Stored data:
= = = = = = =

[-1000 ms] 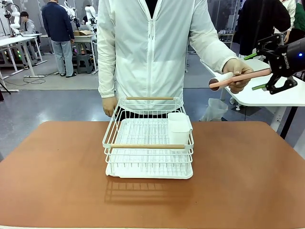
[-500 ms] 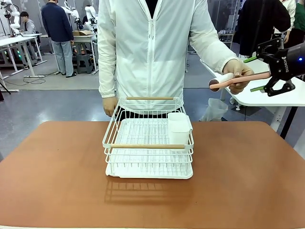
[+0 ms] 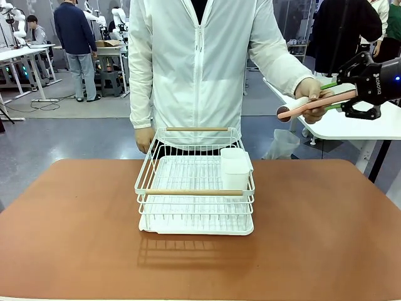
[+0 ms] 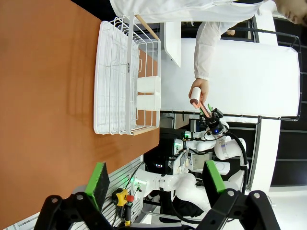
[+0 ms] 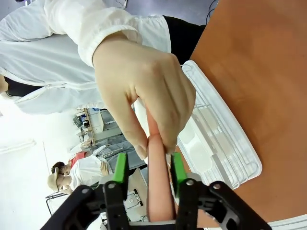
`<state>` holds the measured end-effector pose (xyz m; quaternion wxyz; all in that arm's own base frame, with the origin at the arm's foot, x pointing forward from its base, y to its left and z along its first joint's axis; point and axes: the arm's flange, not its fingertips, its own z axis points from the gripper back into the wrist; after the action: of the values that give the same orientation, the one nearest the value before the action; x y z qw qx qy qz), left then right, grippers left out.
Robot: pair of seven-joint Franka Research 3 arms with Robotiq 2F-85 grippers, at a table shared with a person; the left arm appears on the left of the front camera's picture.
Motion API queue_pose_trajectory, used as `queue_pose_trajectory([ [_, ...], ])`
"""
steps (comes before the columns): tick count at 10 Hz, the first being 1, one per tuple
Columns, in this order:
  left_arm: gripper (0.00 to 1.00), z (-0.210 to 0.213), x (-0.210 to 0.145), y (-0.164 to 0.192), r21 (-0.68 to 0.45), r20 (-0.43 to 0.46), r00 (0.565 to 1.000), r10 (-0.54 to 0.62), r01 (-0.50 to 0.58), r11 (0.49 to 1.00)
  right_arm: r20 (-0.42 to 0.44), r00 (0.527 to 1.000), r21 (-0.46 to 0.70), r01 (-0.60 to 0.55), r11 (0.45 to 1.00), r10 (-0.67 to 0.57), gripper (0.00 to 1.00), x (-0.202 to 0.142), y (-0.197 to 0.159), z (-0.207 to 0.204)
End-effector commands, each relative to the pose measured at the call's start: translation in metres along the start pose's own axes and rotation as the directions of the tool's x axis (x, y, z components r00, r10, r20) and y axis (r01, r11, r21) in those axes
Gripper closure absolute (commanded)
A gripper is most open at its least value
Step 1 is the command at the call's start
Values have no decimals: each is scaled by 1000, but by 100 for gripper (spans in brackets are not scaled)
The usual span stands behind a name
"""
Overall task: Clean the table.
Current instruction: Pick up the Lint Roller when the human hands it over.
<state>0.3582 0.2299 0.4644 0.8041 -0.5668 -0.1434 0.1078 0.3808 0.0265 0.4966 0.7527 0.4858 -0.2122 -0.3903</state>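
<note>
Front view: large reddish-brown worktop (image 3: 75, 238) carries a white wire dish rack (image 3: 195, 207); beyond its far right corner, right jaws clamp a pink tool handle (image 3: 294, 110) held by a person's hand (image 3: 311, 94). Left wrist view: left jaws gape wide. Right wrist view: green pads (image 5: 120, 167) flank that handle.

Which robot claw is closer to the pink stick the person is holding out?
The right. The right gripper is closed on the pink stick, just beside the person's hand. The left gripper hangs open over the table, far from it.
</note>
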Motion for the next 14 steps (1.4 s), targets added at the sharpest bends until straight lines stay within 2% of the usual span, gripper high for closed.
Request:
queue_pose_trajectory([
  [1,0,2,-1,0,-12,4,1000,-4,4,1000,-2,1000,26,-14,1000,14,70,-9,-19,6],
  [2,0,2,-1,0,-12,4,1000,-4,4,1000,-2,1000,28,-19,999,19,83,-9,-18,7],
  [4,0,2,-1,0,-12,4,1000,-4,4,1000,5,1000,31,-31,999,31,100,-10,-18,7],
  [6,0,2,-1,0,-12,4,1000,-4,4,1000,-7,1000,24,-28,999,29,100,-11,-17,8],
  [7,0,2,-1,0,-12,4,1000,-4,4,1000,16,1000,23,-11,1000,11,93,-9,-16,10],
  [8,0,2,-1,0,-12,4,1000,-4,4,1000,-1,1000,3,-14,1000,14,93,0,0,0],
  [14,0,2,-1,0,-12,4,1000,-4,4,1000,-1,1000,3,-14,1000,14,93,0,0,0],
])
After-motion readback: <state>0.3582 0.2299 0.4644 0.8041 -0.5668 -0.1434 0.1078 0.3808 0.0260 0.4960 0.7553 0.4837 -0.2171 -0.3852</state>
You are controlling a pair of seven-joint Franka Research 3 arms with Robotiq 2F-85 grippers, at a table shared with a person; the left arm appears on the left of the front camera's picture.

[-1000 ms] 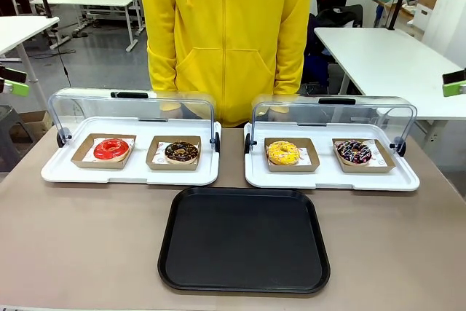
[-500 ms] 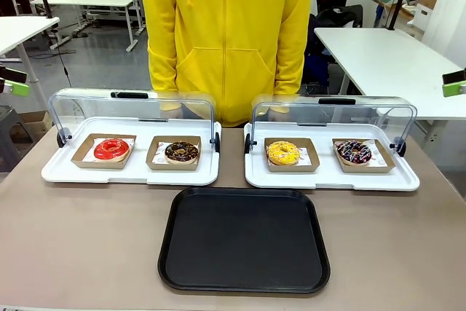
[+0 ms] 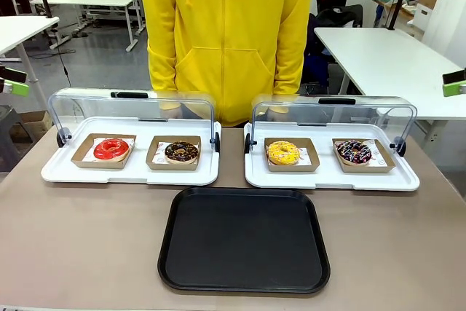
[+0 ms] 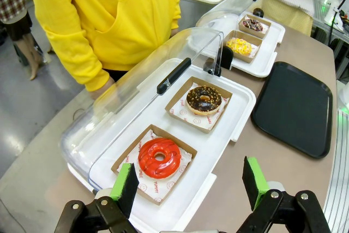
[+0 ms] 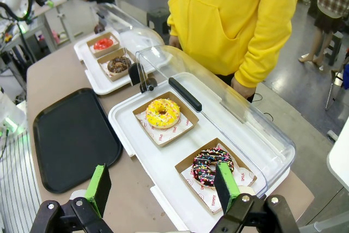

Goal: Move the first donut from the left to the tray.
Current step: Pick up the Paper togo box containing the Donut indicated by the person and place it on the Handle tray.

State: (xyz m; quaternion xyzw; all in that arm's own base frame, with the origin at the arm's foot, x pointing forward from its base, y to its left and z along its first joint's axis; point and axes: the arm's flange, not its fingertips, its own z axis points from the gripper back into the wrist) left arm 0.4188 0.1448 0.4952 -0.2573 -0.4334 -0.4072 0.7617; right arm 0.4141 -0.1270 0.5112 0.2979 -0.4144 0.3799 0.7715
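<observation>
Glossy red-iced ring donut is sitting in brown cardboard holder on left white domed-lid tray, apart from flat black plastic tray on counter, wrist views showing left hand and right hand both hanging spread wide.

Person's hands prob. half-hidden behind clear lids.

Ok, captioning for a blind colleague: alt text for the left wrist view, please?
The open left gripper points down at a red-iced ring donut in a cardboard holder on a white tray whose clear domed lid is raised, beside a chocolate-glazed donut. A black tray lies on the table; a person in a yellow hoodie stands behind the lid.
</observation>
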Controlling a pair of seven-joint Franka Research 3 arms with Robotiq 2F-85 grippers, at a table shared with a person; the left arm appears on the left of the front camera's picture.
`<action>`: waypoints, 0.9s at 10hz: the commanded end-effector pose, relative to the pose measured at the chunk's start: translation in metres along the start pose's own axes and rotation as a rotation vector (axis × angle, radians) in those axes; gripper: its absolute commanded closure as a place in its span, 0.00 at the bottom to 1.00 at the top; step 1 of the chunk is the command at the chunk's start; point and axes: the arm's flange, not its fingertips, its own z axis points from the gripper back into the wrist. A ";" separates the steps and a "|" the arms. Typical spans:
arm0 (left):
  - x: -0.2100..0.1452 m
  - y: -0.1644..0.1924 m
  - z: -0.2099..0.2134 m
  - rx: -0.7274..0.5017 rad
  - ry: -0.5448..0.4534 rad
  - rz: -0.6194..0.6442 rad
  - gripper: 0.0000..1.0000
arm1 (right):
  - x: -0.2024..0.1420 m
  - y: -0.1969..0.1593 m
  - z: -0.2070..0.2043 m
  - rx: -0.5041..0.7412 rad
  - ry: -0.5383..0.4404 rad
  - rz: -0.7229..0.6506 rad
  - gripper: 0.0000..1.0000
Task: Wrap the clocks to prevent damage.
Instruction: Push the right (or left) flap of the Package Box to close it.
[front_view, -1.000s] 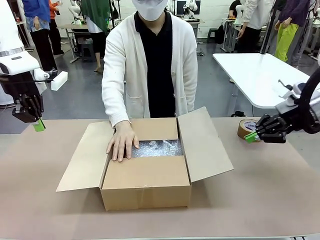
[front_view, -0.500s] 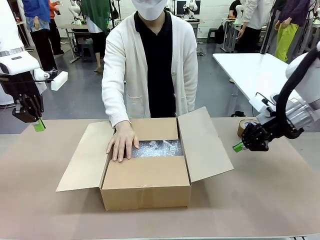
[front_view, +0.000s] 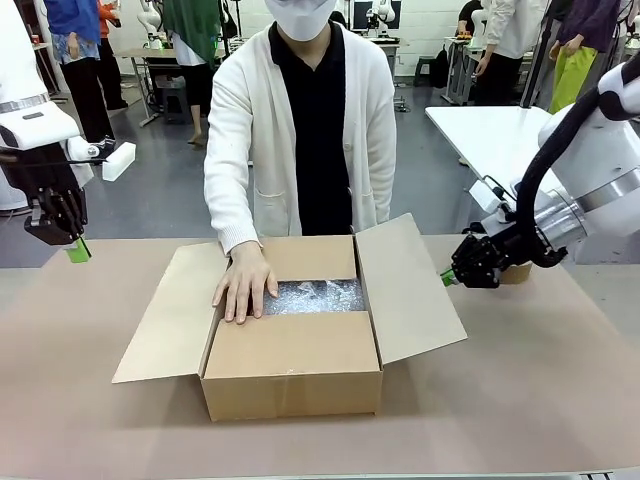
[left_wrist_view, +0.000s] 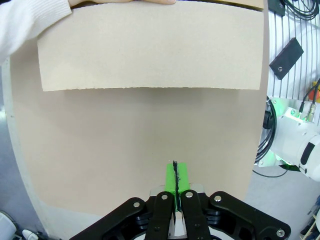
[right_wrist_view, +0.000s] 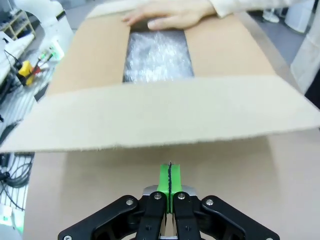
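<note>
Box (front_view: 290, 372) on brown table (front_view: 540, 400), people (front_view: 85, 60) behind

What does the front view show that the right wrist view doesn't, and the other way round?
Front view, missing from the right wrist view: the left gripper, hanging shut at the table's far left, and a white table in the room behind. Right wrist view, missing from the front: the green pads seen close up, pressed together, and cables beside the table. Both share the right gripper, the open cardboard box, the bubble wrap inside it and the person's hand resting on the box.
</note>
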 end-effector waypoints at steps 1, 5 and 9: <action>-0.002 0.001 0.001 -0.001 0.003 -0.001 1.00 | 0.006 -0.002 -0.010 0.059 -0.125 0.026 0.99; -0.002 0.001 0.001 -0.001 0.003 -0.001 1.00 | 0.038 0.001 -0.041 0.163 -0.284 0.051 0.99; -0.002 0.001 0.001 -0.001 0.003 -0.001 1.00 | 0.066 -0.005 -0.086 0.149 -0.231 0.054 0.99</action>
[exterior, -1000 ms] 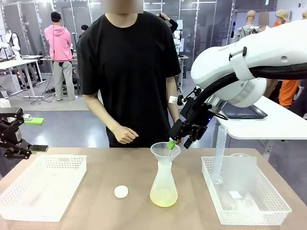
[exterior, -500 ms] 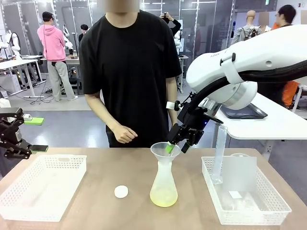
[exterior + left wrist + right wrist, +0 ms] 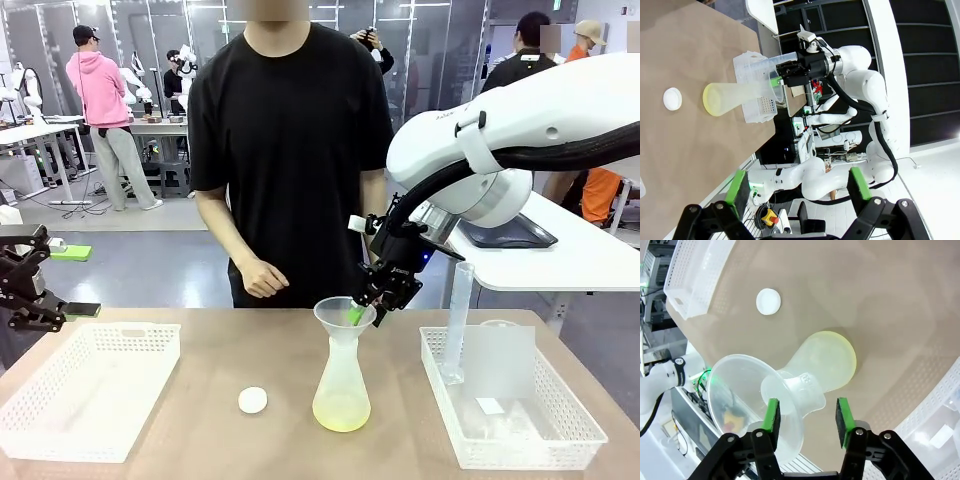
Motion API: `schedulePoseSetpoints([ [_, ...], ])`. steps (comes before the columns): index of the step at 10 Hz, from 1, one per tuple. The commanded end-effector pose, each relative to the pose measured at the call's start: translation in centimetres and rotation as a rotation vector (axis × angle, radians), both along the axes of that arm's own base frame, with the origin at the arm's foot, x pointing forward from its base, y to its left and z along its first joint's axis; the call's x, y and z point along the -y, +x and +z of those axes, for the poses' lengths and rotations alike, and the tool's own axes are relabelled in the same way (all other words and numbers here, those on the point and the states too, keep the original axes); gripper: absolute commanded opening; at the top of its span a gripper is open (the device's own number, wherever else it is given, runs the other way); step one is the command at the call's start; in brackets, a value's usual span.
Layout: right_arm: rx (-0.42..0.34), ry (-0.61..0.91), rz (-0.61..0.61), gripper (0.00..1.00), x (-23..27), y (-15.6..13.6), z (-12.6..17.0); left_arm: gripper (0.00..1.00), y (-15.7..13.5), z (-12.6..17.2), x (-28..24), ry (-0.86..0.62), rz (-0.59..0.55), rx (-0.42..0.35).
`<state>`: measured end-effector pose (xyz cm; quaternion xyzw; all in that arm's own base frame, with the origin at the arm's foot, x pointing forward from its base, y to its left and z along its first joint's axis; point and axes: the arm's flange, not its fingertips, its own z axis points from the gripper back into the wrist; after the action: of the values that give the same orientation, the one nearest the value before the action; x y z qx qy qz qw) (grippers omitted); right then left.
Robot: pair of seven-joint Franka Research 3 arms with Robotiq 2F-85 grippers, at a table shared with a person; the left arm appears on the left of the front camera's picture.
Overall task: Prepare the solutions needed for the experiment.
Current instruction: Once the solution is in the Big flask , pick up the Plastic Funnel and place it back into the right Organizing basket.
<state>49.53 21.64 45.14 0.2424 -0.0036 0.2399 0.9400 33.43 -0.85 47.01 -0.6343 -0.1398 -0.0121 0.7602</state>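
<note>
Centre frame: your right hand point(image 3: 357, 314) is spread, straddling the funnel point(image 3: 333, 311) rim atop the flask point(image 3: 341, 372); the solutions point(image 3: 341, 414) lie shallow. Left edge: your left hand point(image 3: 76, 281) is spread.

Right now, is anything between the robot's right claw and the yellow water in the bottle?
Yes. The right gripper is at the rim of the funnel, which sits in the neck of the flask. The solutions lie at the flask's bottom, so the funnel and the flask's wall stand between them.
</note>
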Motion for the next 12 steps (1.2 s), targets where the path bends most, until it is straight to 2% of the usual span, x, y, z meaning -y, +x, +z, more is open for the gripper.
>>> schedulePoseSetpoints([
  [1,-0.038,-0.019,-0.040,0.33,-0.7,0.5,0.4,1.00,0.1,0.1,0.1,-0.017,-0.006,0.006],
  [2,-0.047,-0.021,-0.050,0.43,-0.8,0.5,0.3,1.00,0.1,0.1,0.1,-0.017,-0.006,0.006],
  [3,-0.056,-0.016,-0.071,0.14,-0.9,0.6,0.4,1.00,0.1,0.1,0.1,-0.017,-0.006,0.006],
  [4,-0.064,-0.022,-0.084,0.25,-0.9,0.5,0.5,1.00,0.1,0.1,0.1,-0.017,-0.006,0.006],
  [5,-0.061,-0.025,-0.087,0.00,-1.0,0.3,0.6,1.00,0.1,0.1,0.1,-0.017,-0.006,0.006],
  [6,-0.060,-0.033,-0.095,0.06,-1.0,0.2,0.6,1.00,0.1,0.1,0.1,-0.017,-0.006,0.006],
  [7,-0.057,-0.039,-0.098,0.00,-1.0,0.0,0.5,1.00,0.1,0.1,0.1,-0.017,-0.006,0.006],
  [12,-0.049,-0.019,-0.108,0.00,-0.7,-1.0,0.9,1.00,0.1,0.1,0.1,-0.017,-0.006,0.006],
])
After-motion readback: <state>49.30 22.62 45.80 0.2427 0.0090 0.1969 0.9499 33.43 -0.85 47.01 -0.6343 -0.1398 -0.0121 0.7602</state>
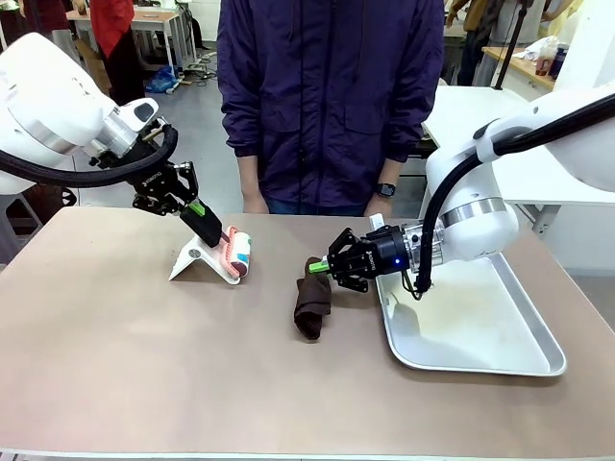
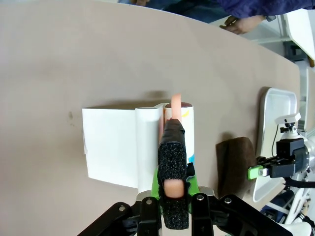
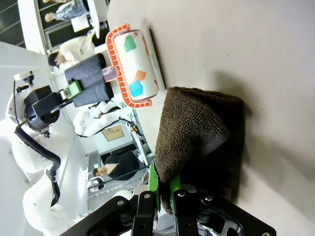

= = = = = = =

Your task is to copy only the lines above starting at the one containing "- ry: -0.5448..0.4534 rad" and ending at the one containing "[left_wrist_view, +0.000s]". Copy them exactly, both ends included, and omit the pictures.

  - ry: -0.5448..0.4534 rad
  - rz: -0.6194..0.6442 rad
  - gripper: 0.0000..1.0000
arm1 (right):
  - x: -0.2024..0.1420 m
  - y: -0.1969..0.1593 m
  - z: -0.2070..0.2043 m
  - rx: -0.5041..0.7412 rad
  - ry: -0.5383..0.4404 rad
  - rz: -0.7229..0.6506 rad
  - gripper: 0.0000..1.0000
Task: Wrap the clocks to prevent damage.
Instruction: Push the right (or left) flap of the Package Box to close it.
[front_view, -1.000s] 
[front_view, -0.500s] 
[front_view, +0.000s] 
[left_wrist_view, +0.000s] 

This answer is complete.